Quando i tassi di interesse fissati da una banca centrale sono bassi, significa che circola molto denaro: è più facile ottenere prestiti e anche i tassi di interesse praticati ai clienti delle banche si abbassano. Per tutto il periodo dei tassi di interesse bassi le banche fecero molta fatica a ottenere guadagni interessanti, visto il costo basso del denaro che concedevano in prestito: scommettere in operazioni molto rischiose, ma che consentivano forti guadagni, fu particolarmente attraente per i banchieri.
Negli anni Duemila, sotto le presidenze di Bill Clinton e George W. Bush, ci fu poi una grande opera di deregolamentazione di Wall Street, che ha permesso alle banche di fare cose molto più rischiose e di indebitarsi molto più di quanto potessero fare prima. I tassi bassi e i magri ritorni economici che causavano incentivarono le banche a essere sempre più spericolate. Nacque da qui la bolla dei mutui subprime, che in poche parole si può riassumere e semplificare così: le banche avevano talmente tanti soldi fermi che non rendevano nulla (o che rendevano poco) che cominciarono a prestare denaro a chiunque, anche a chi non aveva le carte in regola per restituire il prestito.

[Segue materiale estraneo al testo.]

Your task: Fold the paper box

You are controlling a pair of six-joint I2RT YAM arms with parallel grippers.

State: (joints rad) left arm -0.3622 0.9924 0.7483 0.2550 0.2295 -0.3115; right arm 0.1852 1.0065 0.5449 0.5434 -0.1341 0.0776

Molti mutui erogati significava molte case comprate e molte case comprate significava aumento costante del valore delle case per via della legge della domanda e dell’offerta. Quando la FED decise finalmente di alzare di nuovo i tassi, l’intero meccanismo si inceppò di colpo. Le rate dei mutui a tasso variabile (cioè legati all’andamento di un tasso di interesse, come per esempio il tasso di interesse praticato dalla FED) aumentarono e molti americani non furono in grado di ripagarli. Le banche e le altre società finanziarie si ripresero le case messe a garanzia dei prestiti e cercarono di venderle per rientrare del loro investimento, ma con migliaia di casa rimesse improvvisamente sul mercato, il valore degli immobili crollò di colpo, lasciando enormi vuoti nei bilanci delle società finanziarie.
Nel frattempo, le grosse banche d’affari hanno speculato su questi mutui, impacchettando, spezzettando e impacchettando di nuovo i mutui iniziali in titoli derivati (che non a caso venivano chiamati “salsicce”). Erano titoli estremamente complicati di cui era quasi impossibile capire con facilità quale fosse la base che li garantiva all’origine. Lehman Brothers era tra le banche d’affari più esposte a queste operazioni e fallì nel settembre 2008.
– Leggi anche: Una scena di “La grande scommessa”
Le critiche a Bernanke
Durante il proprio incarico come presidente della Federal Reserve, Ben Bernanke ha dovuto affrontare la grave crisi finanziaria ed economica iniziata proprio col fallimento di Lehman Brothers, che ha messo in luce tutte le storture della finanza più spregiudicata di Wall Street.
Il Wall Street Journal ha scritto un editoriale piuttosto polemico sull’assegnazione del Nobel e molto duro sulle decisioni di Ben Bernanke in quel periodo. Secondo il giornale americano, Ben Bernanke avrebbe innanzitutto favorito la speculazione molto aggressiva dell’inizio degli anni Duemila: negli anni precedenti al suo incarico come presidente della FED faceva già parte del Consiglio direttivo della banca centrale e avrebbe convinto il board e l’allora presidente Alan Greenspan a tenere bassi in modo piuttosto insolito i tassi di interesse nel 2003, anche se l’economia stava andando bene e non c’era particolarmente bisogno di uno stimolo monetario.
Questo, secondo il Wall Street Journal, avrebbe contribuito al surriscaldamento e alla bolla del mercato immobiliare, grazie alla concessione di mutui a tassi bassissimi.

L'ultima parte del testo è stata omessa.